5. No dejes a un lado los lácteos

Los lácteos son una parte importante de la dieta mediterránea ¿El secreto? Siempre deberán consumirse con moderación, las bases de la dieta mediterránea sugieren de una a tres porciones al día. Las fuentes preferidas incluyen quesos sin procesar como feta, brie, parmesano y ricotta, además el yogurt griego es un maravilloso aliado ya que potencia la salud intestinal. Cabe mencionar que en esta dieta, no es común el consumo de productos lácteos procesados ​​como el queso americano, el yogurt con azúcar agregada y el helados, es mejor disfrutarlos de modo muy ocasional. Además se recomienda el consumo de las fuentes de lácteos mencionados, combinados con frutas y verduras nuevamente para ayudar a retardar la digestión. Por ejemplo: comer ½ manzana con 1 onza de queso parmesano es un excelente bocadillo y una manera maravillosa de ralentizar la digestión, mantenerse saciado y regular la glucosa en sangre.

Yogurt natural
Yogurt. /Foto: Shutterstock

6. Come solo un poco de carne

El pescado es la principal fuente de proteínas en la dieta mediterránea, siempre por encima de otras alternativas como lo son la carne de cerdo, el pollo y las carnes rojas. Los pescados grasos, brillan por su alto contenido de ácidos grasos omega-3 como el salmón, el atún, la caballa y el arenque.

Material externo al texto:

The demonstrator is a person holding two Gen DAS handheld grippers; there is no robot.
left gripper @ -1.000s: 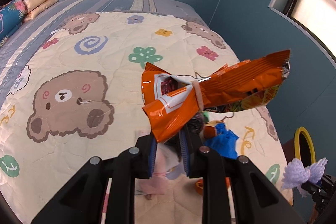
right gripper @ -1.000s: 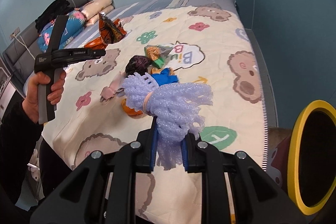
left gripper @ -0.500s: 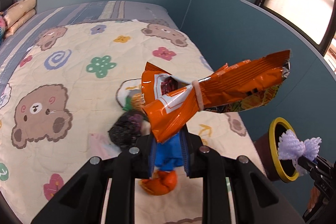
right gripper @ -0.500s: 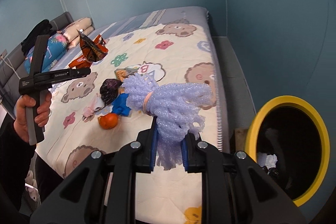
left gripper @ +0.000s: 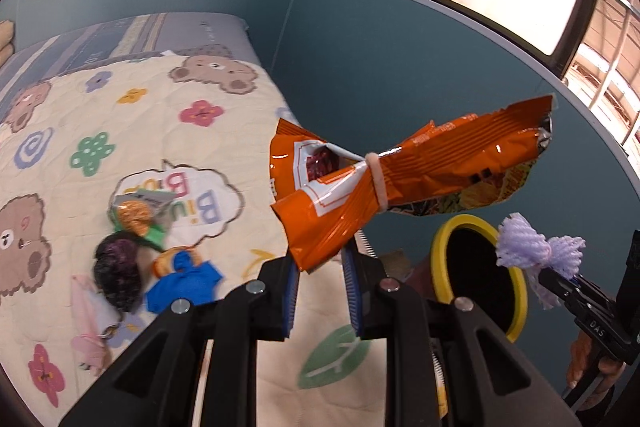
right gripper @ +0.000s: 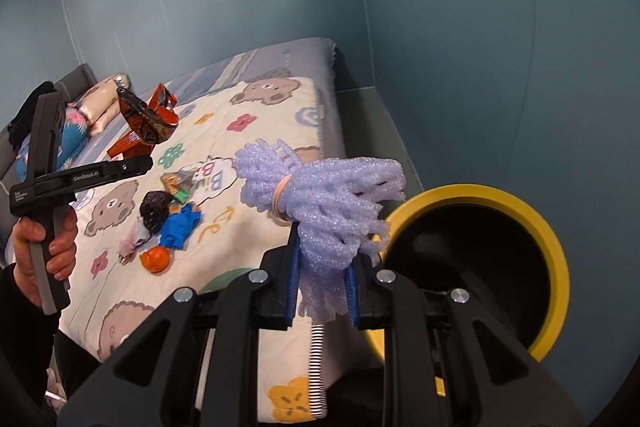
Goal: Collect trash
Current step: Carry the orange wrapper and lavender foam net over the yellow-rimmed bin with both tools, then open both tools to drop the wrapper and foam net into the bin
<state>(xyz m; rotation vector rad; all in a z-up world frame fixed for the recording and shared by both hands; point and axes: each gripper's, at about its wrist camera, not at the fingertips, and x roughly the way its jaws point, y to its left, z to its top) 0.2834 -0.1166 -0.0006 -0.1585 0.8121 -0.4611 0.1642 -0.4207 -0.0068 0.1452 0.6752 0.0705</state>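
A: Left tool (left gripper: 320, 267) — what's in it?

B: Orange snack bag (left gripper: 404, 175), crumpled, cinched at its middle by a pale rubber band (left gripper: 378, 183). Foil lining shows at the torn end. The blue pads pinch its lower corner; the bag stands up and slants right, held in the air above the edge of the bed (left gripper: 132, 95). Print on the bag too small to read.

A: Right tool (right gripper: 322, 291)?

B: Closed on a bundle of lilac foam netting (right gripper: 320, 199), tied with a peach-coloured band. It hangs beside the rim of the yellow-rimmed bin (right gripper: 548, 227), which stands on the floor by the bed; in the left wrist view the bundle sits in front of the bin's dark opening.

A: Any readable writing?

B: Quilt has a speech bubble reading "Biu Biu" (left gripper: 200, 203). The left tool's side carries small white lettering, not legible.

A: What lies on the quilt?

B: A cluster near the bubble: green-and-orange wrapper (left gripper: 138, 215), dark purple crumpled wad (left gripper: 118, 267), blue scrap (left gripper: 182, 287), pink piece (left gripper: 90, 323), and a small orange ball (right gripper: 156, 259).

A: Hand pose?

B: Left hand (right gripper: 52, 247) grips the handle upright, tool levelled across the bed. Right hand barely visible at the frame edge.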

Lo cierto es que tiene todo el sentido que el pescado sea un alimento básico de este esquema, la dieta mediterránea se originó en la región de el mar Mediterráneo, donde las opciones de pescado son abundantes, extremadamente variadas y accesibles. Los estudios han demostrado que los ácidos grasos omega-3 ayudan a mejorar el colesterol y reducen la inflamación. Además este tipo de pescados están repletos de proteínas, lo que contribuye al factor de saciedad de los platos mediterráneos y son bajos en calorías. Lo mejor de todo es que perfectamente se puede seguir disfrutando de carnes como el pollo, cerdo y carne roja, en ocasiones especiales. Para un buen control de la diabetes, apuesta por el consumo de proteínas de origen vegetal y pescado y mariscos con más frecuencia.